EXERCISE INSTRUCTIONS: Where a line below holds the string "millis", that line goes into the answer.

DATA EXTRACT:
■ ■ ■ ■ ■

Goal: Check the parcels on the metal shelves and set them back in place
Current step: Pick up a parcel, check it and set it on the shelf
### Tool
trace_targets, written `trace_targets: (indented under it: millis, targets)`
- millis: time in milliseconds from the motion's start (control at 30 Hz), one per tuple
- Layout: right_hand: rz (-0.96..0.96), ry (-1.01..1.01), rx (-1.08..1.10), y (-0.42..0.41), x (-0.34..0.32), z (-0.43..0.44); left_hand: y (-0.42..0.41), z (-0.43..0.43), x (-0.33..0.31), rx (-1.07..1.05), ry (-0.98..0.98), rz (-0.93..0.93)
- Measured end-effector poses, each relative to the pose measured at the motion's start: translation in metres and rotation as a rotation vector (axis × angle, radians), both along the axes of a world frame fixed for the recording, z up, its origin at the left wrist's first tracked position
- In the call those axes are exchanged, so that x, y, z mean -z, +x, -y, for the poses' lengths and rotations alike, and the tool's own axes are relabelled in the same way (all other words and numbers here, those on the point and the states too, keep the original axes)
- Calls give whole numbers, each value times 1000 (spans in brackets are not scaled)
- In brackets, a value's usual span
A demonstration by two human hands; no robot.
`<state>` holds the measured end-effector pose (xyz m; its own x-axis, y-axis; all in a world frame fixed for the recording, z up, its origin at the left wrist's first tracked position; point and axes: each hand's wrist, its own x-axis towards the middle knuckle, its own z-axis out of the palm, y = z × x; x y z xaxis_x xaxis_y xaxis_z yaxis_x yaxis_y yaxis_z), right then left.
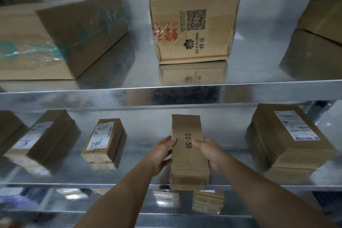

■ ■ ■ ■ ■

OUTPUT OF THE TASK:
trace_targets, written `trace_targets: (indented under it: millis, targets)`
- millis: time in milliseconds from the motion's start (control at 30 Hz), one per tuple

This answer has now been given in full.